Support for LGBTQ Youth: The LGBTQ Office was established in September 2012 and is composed of a team of leading experts who support the system-wide implementation of the agency's LGBTQ policies and best practices. This Office has developed a national LGBTQ policy and practice model, which has resulted in critical service delivery improvements for LGBTQ stakeholders. Specifically, this model included developing one of the nation's most progressive LGBTQ policies, designing model training curricula for thousands of ACS and provider staff, implementing a reporting and monitoring system to identify policy gaps, engaging community stakeholders for ongoing feedback, and offering a wealth of resources to equip staff with the necessary skills to address the specific needs of LGBTQ children and youth. In 2020 ACS created the LGBTQAI+ Action Plan to Strengthen Services and Supports for LGBTQAI+ Youth in Foster Care. The multi-pronged action plan includes the creation of a dedicated LGBTQAI+ Committee as part of the ACS Youth Leadership Council; expanding recruitment targeting foster parents interested in fostering LGBTQAI+ youth; revising and strengthening staff training on LGBTQAI+ issues; increasing services and supports for LGBTQAI+ youth in foster care; and more.
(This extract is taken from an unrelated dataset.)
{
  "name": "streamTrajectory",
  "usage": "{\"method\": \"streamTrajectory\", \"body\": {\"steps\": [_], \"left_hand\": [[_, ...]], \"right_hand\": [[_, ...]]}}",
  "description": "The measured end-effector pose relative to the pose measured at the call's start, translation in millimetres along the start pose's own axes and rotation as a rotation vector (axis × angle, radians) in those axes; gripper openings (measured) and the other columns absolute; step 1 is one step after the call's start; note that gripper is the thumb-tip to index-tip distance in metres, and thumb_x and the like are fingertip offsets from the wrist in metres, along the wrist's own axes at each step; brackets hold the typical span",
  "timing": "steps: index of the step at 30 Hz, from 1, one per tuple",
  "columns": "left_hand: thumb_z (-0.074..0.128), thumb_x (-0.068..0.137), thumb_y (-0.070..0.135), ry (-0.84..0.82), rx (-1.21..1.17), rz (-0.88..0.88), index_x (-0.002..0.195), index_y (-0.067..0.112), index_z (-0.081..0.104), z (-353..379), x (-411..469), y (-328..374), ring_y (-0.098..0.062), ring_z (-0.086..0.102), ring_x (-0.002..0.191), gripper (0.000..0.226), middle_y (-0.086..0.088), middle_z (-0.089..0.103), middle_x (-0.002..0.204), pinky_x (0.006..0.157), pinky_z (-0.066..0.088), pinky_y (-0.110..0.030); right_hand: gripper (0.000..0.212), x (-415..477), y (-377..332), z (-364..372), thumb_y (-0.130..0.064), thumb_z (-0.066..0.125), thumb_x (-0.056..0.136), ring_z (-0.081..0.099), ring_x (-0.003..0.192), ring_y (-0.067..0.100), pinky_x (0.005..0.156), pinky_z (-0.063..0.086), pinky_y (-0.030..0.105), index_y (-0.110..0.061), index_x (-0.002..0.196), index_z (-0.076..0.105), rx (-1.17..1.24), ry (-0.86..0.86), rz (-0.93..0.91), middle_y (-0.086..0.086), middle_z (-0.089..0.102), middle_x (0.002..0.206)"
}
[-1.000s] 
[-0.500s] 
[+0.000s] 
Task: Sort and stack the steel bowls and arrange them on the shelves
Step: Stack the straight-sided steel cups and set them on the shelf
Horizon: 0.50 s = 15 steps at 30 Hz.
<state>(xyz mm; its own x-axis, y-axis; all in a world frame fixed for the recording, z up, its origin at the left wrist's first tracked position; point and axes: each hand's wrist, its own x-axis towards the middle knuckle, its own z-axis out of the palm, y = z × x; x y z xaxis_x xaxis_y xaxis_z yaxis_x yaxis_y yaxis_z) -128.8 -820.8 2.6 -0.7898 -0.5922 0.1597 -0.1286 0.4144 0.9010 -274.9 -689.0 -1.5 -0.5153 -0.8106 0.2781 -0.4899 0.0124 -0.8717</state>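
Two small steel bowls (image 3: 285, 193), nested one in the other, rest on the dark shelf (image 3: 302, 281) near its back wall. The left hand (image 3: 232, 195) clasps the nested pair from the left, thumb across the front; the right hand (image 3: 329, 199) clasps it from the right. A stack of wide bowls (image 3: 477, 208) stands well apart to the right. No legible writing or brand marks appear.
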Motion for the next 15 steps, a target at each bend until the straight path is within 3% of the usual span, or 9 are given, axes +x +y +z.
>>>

On January 6, 2020, the agency unveiled a new text logo which simply reads "NYC Children." The new logo emphasized the agency's mission to protect and support children and their families, as well as  to maintain consistency with the branding of other New York City agencies; for example, the Department of Health and Mental Hygiene's logo reads "NYC Health" and the Department of Buildings' logo reads "NYC Buildings." The agency's press release noted that this was their first branding change since 1995.

==Budget==
ACS’ Fiscal 2020 Executive Budget totals $2.66 billion.

==Public safety==

This agency employs Special Officers who provide on-site safety & security at 25 facilities across New York City, including city-owned juvenile justice detention centers.. ACS special officers have very limited peace officer authority pursuant to New York State Criminal Procedure Law § 2.10(40) and ACS policies. ACS Special Officers are prohibited by state law from carrying a firearm.

The New York City Police Department is the primary policing and investigation agency within New York City as per the NYC Charter, They respond to all incidents that occur at NYC Administration for Children's Services facilities.